A short historical assessment of the situation will help to understand the issues at hand today.
The German Problem
The German Problem basically refers to the difficulty of finding Germany’s place in the international system. It has two dimensions: on the one hand it alludes to the struggle of German politicians in the past to determine the direction of German foreign policy. Ruling a somewhat young country, new strategies had to be developed. The most essential question posed was: where should Germany exert its (rather important) influence? On the other hand, the German Problem also refers to the uncertainties of Germany’s neighbours. For them, having a country of considerable political, military and economic power at their borders, a country struggling to find its place, meant confusion at best and insecurity at worst.

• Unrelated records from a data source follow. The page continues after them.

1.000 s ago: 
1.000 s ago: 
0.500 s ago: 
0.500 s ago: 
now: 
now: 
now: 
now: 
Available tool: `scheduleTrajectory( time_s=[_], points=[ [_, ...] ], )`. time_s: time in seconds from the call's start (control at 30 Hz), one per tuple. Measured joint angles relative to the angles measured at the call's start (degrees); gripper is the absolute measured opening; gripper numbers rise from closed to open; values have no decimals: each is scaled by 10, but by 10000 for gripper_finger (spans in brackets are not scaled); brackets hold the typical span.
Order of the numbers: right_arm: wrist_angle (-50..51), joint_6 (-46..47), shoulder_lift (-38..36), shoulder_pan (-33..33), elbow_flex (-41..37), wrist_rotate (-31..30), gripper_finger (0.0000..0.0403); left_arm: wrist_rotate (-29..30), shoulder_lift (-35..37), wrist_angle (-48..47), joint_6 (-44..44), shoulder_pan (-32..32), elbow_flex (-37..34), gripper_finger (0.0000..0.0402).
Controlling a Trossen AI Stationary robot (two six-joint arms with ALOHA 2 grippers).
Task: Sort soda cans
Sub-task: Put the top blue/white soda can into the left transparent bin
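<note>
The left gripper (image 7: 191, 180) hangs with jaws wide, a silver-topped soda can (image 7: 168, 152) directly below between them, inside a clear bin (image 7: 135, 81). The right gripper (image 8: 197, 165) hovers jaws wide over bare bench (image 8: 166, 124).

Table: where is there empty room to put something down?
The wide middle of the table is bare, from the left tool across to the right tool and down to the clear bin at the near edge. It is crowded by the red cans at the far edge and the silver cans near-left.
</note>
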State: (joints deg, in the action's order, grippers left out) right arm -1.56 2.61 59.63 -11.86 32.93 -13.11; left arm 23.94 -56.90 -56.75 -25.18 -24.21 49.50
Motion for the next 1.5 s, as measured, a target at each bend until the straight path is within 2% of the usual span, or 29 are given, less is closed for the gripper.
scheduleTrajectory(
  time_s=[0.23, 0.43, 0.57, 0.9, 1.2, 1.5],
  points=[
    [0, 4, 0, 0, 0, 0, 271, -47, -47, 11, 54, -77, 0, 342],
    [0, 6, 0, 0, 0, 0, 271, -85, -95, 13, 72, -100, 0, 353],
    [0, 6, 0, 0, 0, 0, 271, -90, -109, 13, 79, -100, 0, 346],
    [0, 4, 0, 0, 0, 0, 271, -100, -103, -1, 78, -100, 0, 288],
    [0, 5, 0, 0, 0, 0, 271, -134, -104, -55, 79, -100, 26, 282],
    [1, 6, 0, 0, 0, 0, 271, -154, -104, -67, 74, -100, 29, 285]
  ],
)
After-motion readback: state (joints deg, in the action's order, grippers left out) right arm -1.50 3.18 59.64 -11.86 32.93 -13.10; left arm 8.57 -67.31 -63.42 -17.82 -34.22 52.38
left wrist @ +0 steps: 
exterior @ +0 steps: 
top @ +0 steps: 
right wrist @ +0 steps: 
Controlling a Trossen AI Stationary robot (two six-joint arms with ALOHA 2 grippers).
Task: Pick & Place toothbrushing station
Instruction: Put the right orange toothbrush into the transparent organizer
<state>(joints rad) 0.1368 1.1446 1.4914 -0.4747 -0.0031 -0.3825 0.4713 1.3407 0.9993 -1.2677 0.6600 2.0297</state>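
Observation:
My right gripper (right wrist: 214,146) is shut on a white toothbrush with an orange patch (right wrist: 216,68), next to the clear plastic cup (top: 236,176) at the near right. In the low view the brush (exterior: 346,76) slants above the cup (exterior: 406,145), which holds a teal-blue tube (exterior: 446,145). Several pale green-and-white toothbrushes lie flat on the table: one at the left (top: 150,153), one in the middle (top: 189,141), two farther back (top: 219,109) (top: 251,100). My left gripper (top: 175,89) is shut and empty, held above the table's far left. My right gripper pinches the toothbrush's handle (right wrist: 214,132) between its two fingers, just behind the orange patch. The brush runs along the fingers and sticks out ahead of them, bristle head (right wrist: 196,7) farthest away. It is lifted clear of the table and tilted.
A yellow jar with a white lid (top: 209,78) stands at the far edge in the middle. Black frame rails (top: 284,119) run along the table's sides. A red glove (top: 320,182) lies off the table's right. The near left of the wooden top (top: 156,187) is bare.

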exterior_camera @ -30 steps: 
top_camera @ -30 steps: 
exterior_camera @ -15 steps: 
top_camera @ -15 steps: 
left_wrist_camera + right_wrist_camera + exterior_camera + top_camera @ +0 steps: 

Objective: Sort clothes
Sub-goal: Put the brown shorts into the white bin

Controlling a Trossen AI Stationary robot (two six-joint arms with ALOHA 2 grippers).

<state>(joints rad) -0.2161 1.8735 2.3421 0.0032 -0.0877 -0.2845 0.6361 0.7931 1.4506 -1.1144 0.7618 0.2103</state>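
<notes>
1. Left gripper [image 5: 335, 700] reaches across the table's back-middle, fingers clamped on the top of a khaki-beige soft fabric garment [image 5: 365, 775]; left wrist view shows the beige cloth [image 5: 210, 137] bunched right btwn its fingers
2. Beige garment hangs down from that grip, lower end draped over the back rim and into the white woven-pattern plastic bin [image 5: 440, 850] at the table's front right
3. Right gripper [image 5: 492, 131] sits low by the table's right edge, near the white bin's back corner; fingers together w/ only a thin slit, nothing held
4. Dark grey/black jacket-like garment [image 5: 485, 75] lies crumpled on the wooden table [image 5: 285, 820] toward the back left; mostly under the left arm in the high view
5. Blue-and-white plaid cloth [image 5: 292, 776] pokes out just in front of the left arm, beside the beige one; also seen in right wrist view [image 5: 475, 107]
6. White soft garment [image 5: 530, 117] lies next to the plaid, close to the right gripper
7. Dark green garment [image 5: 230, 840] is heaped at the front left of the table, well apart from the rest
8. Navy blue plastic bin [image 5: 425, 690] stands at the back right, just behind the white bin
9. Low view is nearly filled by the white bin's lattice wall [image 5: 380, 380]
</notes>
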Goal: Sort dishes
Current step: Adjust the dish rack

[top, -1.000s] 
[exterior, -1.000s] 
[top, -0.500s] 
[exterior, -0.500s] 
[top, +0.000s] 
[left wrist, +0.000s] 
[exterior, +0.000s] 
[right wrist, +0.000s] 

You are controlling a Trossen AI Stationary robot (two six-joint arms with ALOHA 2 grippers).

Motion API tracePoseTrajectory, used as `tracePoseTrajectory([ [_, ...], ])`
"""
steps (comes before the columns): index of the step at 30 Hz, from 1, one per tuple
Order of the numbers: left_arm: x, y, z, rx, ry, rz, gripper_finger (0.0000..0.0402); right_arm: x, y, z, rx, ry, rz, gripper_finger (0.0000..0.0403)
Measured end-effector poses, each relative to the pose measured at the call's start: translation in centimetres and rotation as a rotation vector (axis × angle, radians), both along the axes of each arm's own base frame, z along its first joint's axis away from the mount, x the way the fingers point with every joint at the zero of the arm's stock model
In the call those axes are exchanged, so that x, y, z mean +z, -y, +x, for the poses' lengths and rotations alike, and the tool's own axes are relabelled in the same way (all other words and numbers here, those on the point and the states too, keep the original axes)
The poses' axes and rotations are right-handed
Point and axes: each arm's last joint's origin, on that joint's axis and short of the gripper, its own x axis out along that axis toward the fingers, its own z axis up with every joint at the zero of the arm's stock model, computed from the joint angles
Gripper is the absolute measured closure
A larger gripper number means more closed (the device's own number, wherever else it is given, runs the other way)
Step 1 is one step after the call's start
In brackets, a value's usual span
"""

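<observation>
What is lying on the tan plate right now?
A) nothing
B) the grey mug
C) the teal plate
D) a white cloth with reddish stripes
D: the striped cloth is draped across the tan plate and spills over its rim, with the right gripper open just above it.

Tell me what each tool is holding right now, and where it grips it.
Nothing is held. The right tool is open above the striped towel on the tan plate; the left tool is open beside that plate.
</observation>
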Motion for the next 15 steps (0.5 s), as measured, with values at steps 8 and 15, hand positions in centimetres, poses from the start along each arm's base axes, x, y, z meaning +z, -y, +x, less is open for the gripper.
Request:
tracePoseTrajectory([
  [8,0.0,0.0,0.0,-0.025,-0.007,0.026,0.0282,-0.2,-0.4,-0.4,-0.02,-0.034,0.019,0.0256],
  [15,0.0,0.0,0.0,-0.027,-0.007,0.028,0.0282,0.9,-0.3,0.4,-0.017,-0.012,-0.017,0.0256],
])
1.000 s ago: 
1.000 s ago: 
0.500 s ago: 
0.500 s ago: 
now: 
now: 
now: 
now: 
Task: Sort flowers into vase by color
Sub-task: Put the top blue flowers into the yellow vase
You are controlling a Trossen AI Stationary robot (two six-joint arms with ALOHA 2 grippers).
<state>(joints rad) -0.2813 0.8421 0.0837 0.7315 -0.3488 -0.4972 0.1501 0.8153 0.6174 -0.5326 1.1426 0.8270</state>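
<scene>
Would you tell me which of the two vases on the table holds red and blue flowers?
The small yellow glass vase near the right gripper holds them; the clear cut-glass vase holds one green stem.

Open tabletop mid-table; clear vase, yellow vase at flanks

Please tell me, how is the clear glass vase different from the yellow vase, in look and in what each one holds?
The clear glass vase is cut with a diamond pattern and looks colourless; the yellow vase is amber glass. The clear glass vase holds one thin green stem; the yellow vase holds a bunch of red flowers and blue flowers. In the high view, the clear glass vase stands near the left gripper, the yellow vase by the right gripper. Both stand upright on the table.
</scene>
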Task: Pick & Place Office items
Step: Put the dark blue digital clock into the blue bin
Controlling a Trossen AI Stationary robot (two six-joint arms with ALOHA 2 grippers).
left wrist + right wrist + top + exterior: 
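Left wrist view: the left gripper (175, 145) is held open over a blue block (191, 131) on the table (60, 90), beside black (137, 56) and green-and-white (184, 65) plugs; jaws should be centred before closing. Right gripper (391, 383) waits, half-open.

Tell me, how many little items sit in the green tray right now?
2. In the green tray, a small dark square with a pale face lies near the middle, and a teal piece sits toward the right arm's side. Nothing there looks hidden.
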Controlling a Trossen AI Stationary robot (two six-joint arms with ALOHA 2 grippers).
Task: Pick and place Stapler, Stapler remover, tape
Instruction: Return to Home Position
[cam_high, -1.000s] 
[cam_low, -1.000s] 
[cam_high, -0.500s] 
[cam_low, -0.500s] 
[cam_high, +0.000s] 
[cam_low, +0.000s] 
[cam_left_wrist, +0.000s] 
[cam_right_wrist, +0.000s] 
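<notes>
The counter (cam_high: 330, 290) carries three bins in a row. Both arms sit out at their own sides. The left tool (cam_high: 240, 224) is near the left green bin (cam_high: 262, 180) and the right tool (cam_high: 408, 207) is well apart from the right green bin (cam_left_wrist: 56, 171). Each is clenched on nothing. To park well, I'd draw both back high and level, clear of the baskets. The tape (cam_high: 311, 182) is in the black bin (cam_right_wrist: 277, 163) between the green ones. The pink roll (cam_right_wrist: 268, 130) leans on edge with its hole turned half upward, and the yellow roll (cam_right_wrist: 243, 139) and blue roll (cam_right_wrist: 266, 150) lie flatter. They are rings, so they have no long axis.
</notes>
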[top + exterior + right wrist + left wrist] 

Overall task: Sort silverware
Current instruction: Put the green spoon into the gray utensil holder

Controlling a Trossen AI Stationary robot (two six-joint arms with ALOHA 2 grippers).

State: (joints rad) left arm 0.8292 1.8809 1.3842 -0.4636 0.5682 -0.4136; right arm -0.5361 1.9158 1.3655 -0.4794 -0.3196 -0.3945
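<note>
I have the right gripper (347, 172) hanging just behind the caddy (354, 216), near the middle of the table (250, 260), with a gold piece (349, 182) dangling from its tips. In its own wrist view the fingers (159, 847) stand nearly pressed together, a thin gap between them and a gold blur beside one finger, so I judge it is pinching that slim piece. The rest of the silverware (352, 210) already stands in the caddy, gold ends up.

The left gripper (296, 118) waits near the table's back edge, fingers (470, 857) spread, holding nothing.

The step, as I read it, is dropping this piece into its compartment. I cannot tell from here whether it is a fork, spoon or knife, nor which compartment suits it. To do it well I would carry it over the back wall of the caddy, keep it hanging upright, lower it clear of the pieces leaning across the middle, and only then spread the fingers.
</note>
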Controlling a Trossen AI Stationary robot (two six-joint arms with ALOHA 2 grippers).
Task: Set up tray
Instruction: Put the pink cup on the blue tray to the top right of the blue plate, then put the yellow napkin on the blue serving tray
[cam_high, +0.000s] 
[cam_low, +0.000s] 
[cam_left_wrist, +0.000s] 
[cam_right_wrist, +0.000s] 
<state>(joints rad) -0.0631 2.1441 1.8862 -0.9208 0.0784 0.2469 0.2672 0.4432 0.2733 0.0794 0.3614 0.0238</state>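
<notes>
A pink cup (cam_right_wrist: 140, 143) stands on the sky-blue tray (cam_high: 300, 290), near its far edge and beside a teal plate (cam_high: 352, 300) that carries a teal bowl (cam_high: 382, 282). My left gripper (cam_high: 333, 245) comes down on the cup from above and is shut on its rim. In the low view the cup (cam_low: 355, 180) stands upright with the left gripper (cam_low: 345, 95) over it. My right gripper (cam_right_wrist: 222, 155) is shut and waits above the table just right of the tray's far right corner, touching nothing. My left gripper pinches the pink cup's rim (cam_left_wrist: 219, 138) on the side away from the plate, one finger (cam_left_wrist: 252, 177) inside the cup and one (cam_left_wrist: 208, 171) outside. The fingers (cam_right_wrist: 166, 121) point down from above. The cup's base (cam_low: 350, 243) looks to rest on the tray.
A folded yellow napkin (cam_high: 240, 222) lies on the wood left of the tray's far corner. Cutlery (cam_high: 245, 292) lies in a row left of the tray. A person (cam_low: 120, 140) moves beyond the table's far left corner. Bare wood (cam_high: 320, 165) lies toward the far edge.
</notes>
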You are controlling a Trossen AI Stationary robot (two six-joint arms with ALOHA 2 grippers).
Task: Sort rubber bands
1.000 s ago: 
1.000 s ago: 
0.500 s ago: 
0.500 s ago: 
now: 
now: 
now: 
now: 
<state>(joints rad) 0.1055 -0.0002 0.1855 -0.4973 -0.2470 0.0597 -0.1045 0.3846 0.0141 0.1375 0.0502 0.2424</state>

For many centuries, the problem was mostly a concern for the Germans themselves and not so much for their neighbours. Until 1871, Germany was only a loose territorial entity – first the Holy Roman Empire, then the German Confederation and finally the North German Confederation – with no significant central power and it consisted of a plethora of princedoms and independent entities. This division and separation made it, more often than not, a chessboard for other bigger powers – especially Sweden and France –exemplified by the 30 Years War of the 17th century. Yet, with the movement for unity gaining ground in the mid-19th century, the German Problem suddenly emerged in its full complexity. The Germans had to decide on what kind of Germany they wanted: a small German state including Prussia plus some other smaller German princedoms, or a Great Germany including Austria and other German speaking parts of Europe. The latter option would have had significant repercussions on the European order, as it would have thrown off the extremely fragile balance of power. Finally, in 1871, the smaller German solution was implemented. For Germany’s neighbours, this small German solution was the lesser of two evils, but still a new big country had emerged at their borders, creating uneasiness and concerns.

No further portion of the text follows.